L’annonce de la fin du projet de gigafactory à Fos-sur-mer ne secoue pas que le secteur du solaire. Elle illustre aussi comment la volonté de souveraineté industrielle se heurte à des réalités de marché.La fin du projet Carbon est une déflagration qui cueille tout le secteur solaire et, bien au-delà, celui de l’industrie décarbonée. Prévue pour s’installer à Fos-sur-mer sur 45 hectares dont 290 000 m2 d’unités industrielles, cette gigafactory, née en 2022 et portée par un consortium originaire de Lyon, a longtemps porté les espoirs tricolores d’une souveraineté photovoltaïque, appelée alors des vœux du monde industriel comme de l’Etat, la crise sanitaire ayant joué un cruel rappel des limites de la mondialisation et provoqué une prise de conscience du besoin d’avoir des réponses domestiques ou, a minima, européenne.
C’est alors l’époque des plans dédiés à la réindustrialisation, de la bagarre entre territoires pour attirer des projets conséquents…
L’arrivée de Carbon à proximité de l’une des zones les plus polluées de France replace aussi le Sud comme une terre d’industrie verte. Fos-sur-mer, jusqu’alors tournée vers la chimie et la pétrochimie, entame sa transition à grande vitesse. Car dans le sillage de Carbon, qui promet 3 000 emplois directs et une production de 12 millions d’unités par an, d’autres projets d’industrie verte suivront.

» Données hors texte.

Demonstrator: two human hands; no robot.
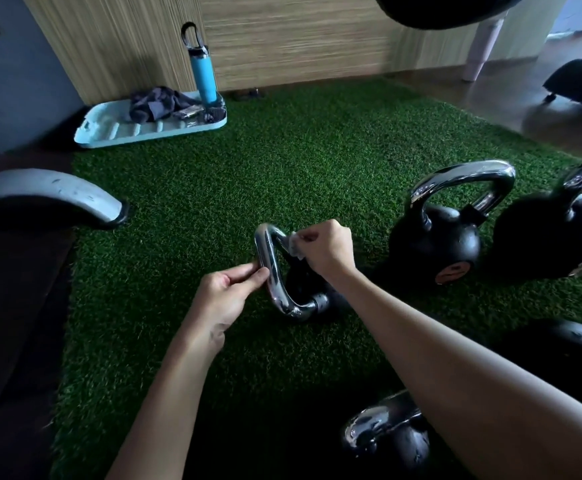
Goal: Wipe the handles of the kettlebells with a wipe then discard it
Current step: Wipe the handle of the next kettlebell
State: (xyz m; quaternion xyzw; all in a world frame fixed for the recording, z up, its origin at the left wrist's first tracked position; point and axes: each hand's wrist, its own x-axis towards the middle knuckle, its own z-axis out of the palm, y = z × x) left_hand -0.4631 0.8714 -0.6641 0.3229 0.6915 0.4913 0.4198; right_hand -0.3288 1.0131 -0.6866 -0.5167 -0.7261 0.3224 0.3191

La souveraineté, un chemin semé d’embûches…
Mais le chemin qui mène à la souveraineté solaire n’est pas un long fleuve tranquille. Soutenu notamment par la Région Sud et son agence de développement économique et d’attractivité, Rising Sud – y compris financièrement, à hauteur de 1,5 million d’euros - Carbon va aussi rapidement être confronté à quelques embûches.